> **What is expected**
Could each record be written out again exactly as it stands?

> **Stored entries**

* * * *

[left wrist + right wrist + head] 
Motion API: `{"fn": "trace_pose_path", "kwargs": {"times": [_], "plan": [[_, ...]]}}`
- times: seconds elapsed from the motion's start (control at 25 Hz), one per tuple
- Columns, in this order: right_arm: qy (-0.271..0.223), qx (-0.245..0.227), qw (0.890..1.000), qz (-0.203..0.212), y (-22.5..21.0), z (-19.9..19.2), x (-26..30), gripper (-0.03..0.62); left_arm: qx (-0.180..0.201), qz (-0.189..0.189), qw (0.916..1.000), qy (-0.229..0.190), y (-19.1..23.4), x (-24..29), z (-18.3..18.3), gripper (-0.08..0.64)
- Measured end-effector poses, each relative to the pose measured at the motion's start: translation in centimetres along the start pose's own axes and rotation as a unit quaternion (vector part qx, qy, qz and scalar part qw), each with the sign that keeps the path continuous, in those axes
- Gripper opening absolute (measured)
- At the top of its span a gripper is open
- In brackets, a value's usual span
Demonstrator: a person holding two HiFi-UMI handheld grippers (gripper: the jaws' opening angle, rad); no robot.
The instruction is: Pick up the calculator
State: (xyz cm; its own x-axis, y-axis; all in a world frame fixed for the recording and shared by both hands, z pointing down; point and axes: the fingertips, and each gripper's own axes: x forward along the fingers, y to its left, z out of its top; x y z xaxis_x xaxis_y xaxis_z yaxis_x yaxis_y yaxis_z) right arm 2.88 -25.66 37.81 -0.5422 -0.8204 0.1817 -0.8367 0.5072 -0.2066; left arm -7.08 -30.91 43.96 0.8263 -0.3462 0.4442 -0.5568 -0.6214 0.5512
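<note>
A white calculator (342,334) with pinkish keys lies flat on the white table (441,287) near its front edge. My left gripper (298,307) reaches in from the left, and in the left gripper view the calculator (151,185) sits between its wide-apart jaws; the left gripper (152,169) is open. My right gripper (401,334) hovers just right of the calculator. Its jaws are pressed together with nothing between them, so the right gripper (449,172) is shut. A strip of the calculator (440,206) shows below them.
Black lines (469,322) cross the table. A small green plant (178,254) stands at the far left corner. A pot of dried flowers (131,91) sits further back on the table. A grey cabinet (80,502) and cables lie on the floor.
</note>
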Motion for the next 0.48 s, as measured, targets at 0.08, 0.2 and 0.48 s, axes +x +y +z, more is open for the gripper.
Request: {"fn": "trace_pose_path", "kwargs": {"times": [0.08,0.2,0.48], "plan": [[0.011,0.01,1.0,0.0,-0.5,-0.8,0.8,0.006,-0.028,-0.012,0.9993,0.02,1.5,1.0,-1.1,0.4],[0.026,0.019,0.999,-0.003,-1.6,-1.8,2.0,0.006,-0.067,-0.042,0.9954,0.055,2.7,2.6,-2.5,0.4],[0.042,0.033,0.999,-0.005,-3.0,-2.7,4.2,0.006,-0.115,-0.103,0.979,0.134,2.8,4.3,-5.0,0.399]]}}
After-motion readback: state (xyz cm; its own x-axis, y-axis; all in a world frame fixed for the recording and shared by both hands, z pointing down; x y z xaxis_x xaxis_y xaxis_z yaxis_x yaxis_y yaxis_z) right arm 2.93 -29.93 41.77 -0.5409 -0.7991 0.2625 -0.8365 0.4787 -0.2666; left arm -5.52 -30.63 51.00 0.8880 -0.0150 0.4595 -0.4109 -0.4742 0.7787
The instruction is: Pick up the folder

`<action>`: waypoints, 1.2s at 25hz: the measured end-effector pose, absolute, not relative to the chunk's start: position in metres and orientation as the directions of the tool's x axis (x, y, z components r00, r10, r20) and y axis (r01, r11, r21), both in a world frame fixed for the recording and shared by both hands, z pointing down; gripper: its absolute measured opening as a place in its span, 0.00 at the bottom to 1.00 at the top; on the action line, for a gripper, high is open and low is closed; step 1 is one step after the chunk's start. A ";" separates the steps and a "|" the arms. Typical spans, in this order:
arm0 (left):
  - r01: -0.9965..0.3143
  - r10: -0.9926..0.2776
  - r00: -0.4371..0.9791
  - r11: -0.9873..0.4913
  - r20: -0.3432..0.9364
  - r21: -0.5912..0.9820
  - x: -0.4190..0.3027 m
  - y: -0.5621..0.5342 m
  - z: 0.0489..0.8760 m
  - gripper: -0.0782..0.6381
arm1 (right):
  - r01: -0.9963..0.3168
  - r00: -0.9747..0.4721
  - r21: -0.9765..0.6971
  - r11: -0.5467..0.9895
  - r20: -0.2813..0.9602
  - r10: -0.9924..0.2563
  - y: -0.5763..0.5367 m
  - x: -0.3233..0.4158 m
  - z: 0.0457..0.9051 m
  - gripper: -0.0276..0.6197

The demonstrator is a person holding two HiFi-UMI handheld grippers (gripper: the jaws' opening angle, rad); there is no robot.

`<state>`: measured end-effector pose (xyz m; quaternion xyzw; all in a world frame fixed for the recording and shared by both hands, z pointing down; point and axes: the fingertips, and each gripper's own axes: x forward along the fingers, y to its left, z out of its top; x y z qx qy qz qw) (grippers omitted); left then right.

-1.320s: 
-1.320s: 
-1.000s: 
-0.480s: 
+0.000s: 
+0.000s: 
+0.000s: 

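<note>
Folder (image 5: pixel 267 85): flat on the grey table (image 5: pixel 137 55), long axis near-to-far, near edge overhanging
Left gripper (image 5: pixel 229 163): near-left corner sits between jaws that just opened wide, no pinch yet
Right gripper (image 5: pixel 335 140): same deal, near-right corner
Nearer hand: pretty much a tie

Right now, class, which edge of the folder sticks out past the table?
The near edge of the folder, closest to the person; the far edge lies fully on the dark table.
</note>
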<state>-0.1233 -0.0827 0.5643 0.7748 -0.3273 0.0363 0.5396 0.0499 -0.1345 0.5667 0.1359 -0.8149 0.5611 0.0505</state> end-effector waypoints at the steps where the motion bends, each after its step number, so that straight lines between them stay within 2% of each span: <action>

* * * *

> **Your solution**
[left wrist + right wrist + head] 
Motion API: `{"fn": "trace_pose_path", "kwargs": {"times": [_], "plan": [[_, ...]]}}`
- times: seconds elapsed from the motion's start (control at 25 Hz), one per tuple
- Columns, in this order: right_arm: qy (-0.271..0.223), qx (-0.245..0.227), qw (0.890..1.000), qz (-0.203..0.212), y (-22.5..21.0), z (-19.9..19.2), x (-26..30), gripper (-0.03..0.62); left_arm: qx (-0.180..0.201), qz (-0.189..0.189), qw (0.916..1.000), qy (-0.229..0.190), y (-19.1..23.4), x (-24..29), z (-18.3..18.3), gripper (-0.08..0.64)
- Measured end-effector poses, each relative to the pose measured at the motion's start: translation in centimetres along the start pose's own axes and rotation as a unit quaternion (vector part qx, qy, qz and scalar part qw), each with the sign that keeps the path continuous, in those axes
- Gripper opening absolute (measured)
- At the top of its span a gripper is open
- In brackets, a value's usual span
Demonstrator: a person holding two HiFi-UMI handheld grippers (gripper: the jaws' opening angle, rad); no robot.
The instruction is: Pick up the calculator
State: (xyz cm; its own x-axis, y-axis; all in a world frame fixed for the recording and shared by both hands, z pointing down; point and axes: the fingertips, and each gripper's own axes: x forward along the fingers, y to its left, z out of its top; x y z xaxis_x xaxis_y xaxis_z yaxis_x yaxis_y yaxis_z) right arm 2.88 -25.66 37.81 -0.5422 -0.8204 0.1817 -0.8367 0.5072 -0.2066; left arm -7.08 -30.91 43.96 0.8263 -0.3462 0.4442 -0.5568 -0.6214 0.5512
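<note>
A white calculator (342,334) with pinkish keys lies flat on the white table (441,287) near its front edge. My left gripper (298,307) reaches in from the left, and in the left gripper view the calculator (151,185) sits between its wide-apart jaws; the left gripper (152,169) is open. My right gripper (401,334) hovers just right of the calculator. Its jaws are pressed together with nothing between them, so the right gripper (449,172) is shut. A strip of the calculator (440,206) shows below them.
Black lines (469,322) cross the table. A small green plant (178,254) stands at the far left corner. A pot of dried flowers (131,91) sits further back on the table. A grey cabinet (80,502) and cables lie on the floor.
</note>
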Motion for the next 0.48 s, as measured, targets at 0.08, 0.2 and 0.48 s, axes +x +y +z, more is open for the gripper.
Request: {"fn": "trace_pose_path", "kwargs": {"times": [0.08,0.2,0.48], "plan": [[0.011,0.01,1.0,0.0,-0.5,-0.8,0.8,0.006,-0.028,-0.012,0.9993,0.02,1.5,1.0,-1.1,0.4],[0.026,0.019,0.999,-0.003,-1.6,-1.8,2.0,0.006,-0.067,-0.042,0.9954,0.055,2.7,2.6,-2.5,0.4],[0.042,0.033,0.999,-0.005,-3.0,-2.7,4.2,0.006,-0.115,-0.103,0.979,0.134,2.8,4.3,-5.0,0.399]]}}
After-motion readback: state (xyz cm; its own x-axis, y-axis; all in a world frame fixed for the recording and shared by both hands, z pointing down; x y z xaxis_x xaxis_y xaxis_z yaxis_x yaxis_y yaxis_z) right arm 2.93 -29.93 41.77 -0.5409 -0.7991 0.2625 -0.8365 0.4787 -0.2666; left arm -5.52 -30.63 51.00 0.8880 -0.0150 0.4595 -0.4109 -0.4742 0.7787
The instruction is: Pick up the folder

`<action>`: waypoints, 1.2s at 25hz: the measured end-effector pose, absolute, not relative to the chunk's start: position in metres and orientation as the directions of the tool's x axis (x, y, z components r00, r10, r20) and y axis (r01, r11, r21), both in a world frame fixed for the recording and shared by both hands, z pointing down; gripper: its absolute measured opening as a place in its span, 0.00 at the bottom to 1.00 at the top; on the action line, for a gripper, high is open and low is closed; step 1 is one step after the chunk's start. A ";" separates the steps and a "|" the arms. Typical spans, in this order:
arm0 (left):
  - r01: -0.9965..0.3143
  - r10: -0.9926..0.2776
  - r00: -0.4371..0.9791
  - r11: -0.9873..0.4913
  - r20: -0.3432..0.9364
  - r21: -0.5912..0.9820
  - x: -0.4190..0.3027 m
  - y: -0.5621..0.5342 m
  - z: 0.0489..0.8760 m
  - gripper: -0.0782..0.6381
arm1 (right):
  - r01: -0.9963..0.3168
  - r00: -0.9747..0.4721
  - r21: -0.9765..0.6971
  - r11: -0.5467..0.9895
  - r20: -0.2813..0.9602
  - r10: -0.9924..0.2563
  - y: -0.5763..0.5367 m
  - x: -0.3233..0.4158 m
  - z: 0.0457..0.9051 m
  - gripper: -0.0276..0.6197

The demonstrator is a person holding two HiFi-UMI handheld grippers (gripper: the jaws' opening angle, rad); there is no robot.

`<state>`: measured end-effector pose (xyz m; quaternion xyzw; all in a world frame fixed for the recording and shared by both hands, z pointing down; point and axes: the fingertips, and each gripper's own axes: x forward along the fingers, y to its left, z out of its top; x y z qx qy qz qw) (grippers omitted); left then right.

-1.320s: 
-1.320s: 
-1.000s: 
-0.480s: 
+0.000s: 
+0.000s: 
+0.000s: 

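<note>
Folder (image 5: pixel 267 85): flat on the grey table (image 5: pixel 137 55), long axis near-to-far, near edge overhanging
Left gripper (image 5: pixel 229 163): near-left corner sits between jaws that just opened wide, no pinch yet
Right gripper (image 5: pixel 335 140): same deal, near-right corner
Nearer hand: pretty much a tie

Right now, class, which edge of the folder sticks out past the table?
The near edge of the folder, closest to the person; the far edge lies fully on the dark table.
</note>
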<state>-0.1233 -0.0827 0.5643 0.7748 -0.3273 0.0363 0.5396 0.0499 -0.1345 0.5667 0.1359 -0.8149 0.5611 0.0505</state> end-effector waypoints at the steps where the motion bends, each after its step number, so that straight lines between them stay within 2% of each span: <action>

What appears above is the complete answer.